Where an image appears, leave it out; otherwise repeat the data exactly.

########

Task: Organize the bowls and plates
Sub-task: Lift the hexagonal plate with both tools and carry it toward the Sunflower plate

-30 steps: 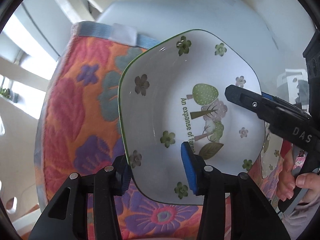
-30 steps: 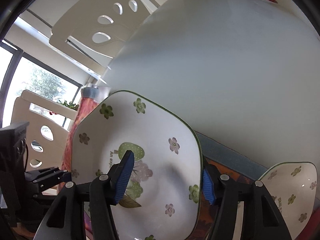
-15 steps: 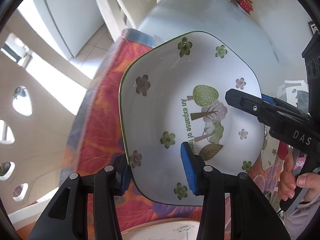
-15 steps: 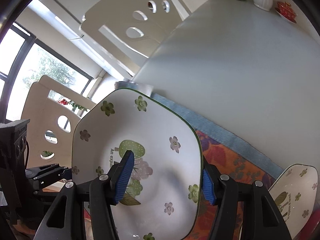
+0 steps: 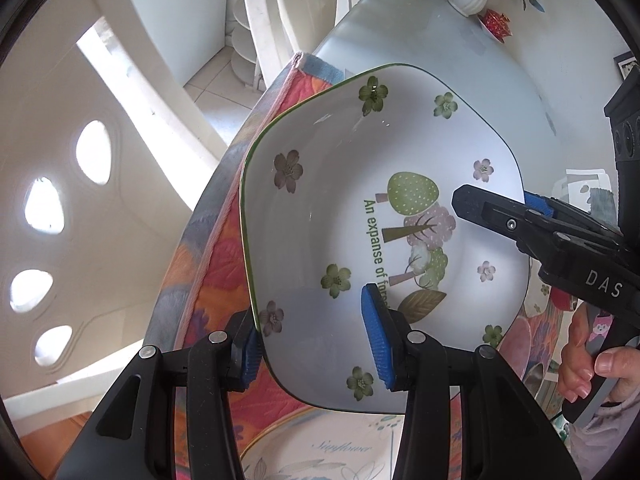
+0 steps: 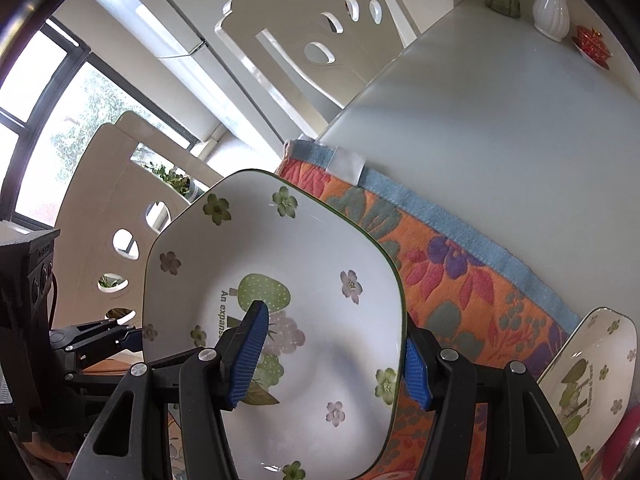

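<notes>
A white squarish plate with green rim, flowers and a tree print (image 5: 344, 208) is held up in the air, tilted, above a flowered cloth (image 5: 224, 276). My left gripper (image 5: 316, 344) is shut on its near rim. My right gripper (image 6: 332, 356) is shut on the opposite rim of the same plate (image 6: 320, 280); it shows in the left wrist view (image 5: 520, 216) at the right. A second plate of the same pattern (image 6: 592, 376) lies at the right on the cloth. Another pale plate (image 5: 320, 452) lies below the held one.
The orange flowered cloth with blue edge (image 6: 460, 264) covers the near part of a pale glass table (image 6: 500, 120). White chairs (image 6: 320, 40) stand at the table's left side. A white vase (image 6: 552, 4) and a red cup (image 6: 592, 40) stand at the far end.
Both grippers have lifted the plate higher and drawn it back; the cloth, table and chairs now show further below and more of the room is in view.
</notes>
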### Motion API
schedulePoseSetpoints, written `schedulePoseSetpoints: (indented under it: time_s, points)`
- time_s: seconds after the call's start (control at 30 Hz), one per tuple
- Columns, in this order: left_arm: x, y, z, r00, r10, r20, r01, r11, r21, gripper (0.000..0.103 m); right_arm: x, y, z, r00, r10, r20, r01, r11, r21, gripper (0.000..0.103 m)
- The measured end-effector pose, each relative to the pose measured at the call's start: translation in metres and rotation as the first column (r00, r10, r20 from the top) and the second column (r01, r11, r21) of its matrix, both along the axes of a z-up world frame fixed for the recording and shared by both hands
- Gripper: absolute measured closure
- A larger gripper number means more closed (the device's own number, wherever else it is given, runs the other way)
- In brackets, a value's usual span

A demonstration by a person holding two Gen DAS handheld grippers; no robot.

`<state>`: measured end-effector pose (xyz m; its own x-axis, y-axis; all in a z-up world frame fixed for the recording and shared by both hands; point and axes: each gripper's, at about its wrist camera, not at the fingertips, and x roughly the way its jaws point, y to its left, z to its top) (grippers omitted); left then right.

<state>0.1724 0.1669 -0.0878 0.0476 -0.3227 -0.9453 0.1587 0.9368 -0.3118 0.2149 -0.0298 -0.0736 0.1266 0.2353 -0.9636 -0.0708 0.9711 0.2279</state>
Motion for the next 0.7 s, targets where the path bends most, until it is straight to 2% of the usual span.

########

Expected output:
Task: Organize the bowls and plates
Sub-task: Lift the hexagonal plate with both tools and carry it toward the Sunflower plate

-30 steps: 
-30 steps: 
-15 steps: 
-15 steps: 
+0 steps: 
+0 steps: 

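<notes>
A white squarish plate with green rim, flowers and a tree print (image 5: 344, 208) is held up in the air, tilted, above a flowered cloth (image 5: 224, 276). My left gripper (image 5: 316, 344) is shut on its near rim. My right gripper (image 6: 332, 356) is shut on the opposite rim of the same plate (image 6: 320, 280); it shows in the left wrist view (image 5: 520, 216) at the right. A second plate of the same pattern (image 6: 592, 376) lies at the right on the cloth. Another pale plate (image 5: 320, 452) lies below the held one.
The orange flowered cloth with blue edge (image 6: 460, 264) covers the near part of a pale glass table (image 6: 500, 120). White chairs (image 6: 320, 40) stand at the table's left side. A white vase (image 6: 552, 4) and a red cup (image 6: 592, 40) stand at the far end.
Both grippers have lifted the plate higher and drawn it back; the cloth, table and chairs now show further below and more of the room is in view.
</notes>
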### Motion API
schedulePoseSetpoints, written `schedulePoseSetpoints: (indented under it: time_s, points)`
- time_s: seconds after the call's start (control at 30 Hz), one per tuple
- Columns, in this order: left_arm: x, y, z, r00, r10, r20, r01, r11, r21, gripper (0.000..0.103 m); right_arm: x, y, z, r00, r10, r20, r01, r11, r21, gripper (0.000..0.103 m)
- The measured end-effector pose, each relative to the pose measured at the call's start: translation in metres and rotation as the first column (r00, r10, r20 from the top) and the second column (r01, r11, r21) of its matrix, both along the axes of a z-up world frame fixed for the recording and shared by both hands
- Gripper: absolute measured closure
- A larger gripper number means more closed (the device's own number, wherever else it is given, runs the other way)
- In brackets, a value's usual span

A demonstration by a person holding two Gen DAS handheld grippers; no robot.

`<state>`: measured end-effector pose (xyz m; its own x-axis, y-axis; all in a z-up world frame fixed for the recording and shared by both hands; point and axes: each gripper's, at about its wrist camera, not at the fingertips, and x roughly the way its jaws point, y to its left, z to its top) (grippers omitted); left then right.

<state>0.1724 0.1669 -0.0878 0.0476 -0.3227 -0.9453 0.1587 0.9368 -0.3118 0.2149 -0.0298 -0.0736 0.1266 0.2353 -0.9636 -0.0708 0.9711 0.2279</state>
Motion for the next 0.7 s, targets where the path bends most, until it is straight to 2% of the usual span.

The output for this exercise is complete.